In another study Iyengar offered 20 undergraduates at Columbia a free manicure. Ten of the women were asked to choose between two similar colors of nail polish, which were labeled either Ballet Slippers or Adore-A-Ball. Seven chose the former and described the shade as “darker and richer” than the latter. The other 10 participants were shown the same two colors with no labels. Six chose the unlabeled Adore-A-Ball and said the color was “darker and richer” than the unlabeled Ballet Slippers, which this time was chosen by just two participants. (The other two had no preference.)

“The colors were practically indistinguishable, and yet, especially when they were given names, there was a difference,” Iyengar writes. Those same students “also unanimously preferred the name Ballet Slippers to the name Adore-A-Ball. This is unlikely to be mere coincidence. Rather, it seems that the name somehow made the color look better, or at least created a feeling of difference.”

Usually we think about choice in a “very everyday, local way—‘Did I make the best choice, did I choose rationally, or should I go with my gut?’” she says. “What I’m trying to do with my book is get people to think about the role choice plays in life in a bigger way.”

Fate plays a part, too, according to Iyengar. “To what extent can you direct your own life when you can see only so far and the weather changes quicker than you can say ‘Surprise!’?” she writes. In the book’s prologue, she explains three defining events in her life: how she was born a month early, while her mother was in Toronto but her father hadn’t yet arrived from India; her childhood diagnosis of retinal degeneration; and the unexpected death of her father when she was 13. None of these involved any choice on her part, but instead of seeing events as out of her control, she found it more powerful to view them “in terms of what is still possible and what I could make happen.”

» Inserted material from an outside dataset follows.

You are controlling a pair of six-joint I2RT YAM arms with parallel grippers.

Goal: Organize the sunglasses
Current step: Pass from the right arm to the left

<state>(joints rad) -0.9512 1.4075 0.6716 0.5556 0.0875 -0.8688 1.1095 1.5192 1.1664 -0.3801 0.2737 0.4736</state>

“Any one of us can tell the story of our lives in terms of fate, chance, or choice, but it’s when we tell the story of our lives in terms of choice that we give meaning to what we do and to what we think, because in the end, choice is the only tool we have to move us from what we are today to what we are tomorrow,” she says. “The moment you understand choice you understand your life story. ”

These are not matters of purely academic interest, Iyengar emphasizes:

“I feel like a lot of academics, we write for a lot of journals and that’s fun. But I felt at some point there should be an imperative, almost, to take the research that you spend so much time and energy on, in the service of creating knowledge, and bring it to people.”

Just don’t expect Iyengar to sweat the details of every decision. 

“I’m very choosy about when I choose,” she says. “The first question I ask myself is, ‘Is this a choice I want to be making?’ And if I choose to choose I prepare myself for it to be a big project. Most of the time I will choose not to choose. I save the choosing time for the things that are high priority. (Otherwise) you’re depleting too many of your resources that way. If I go out for a date with my husband I let him pick the restaurant.”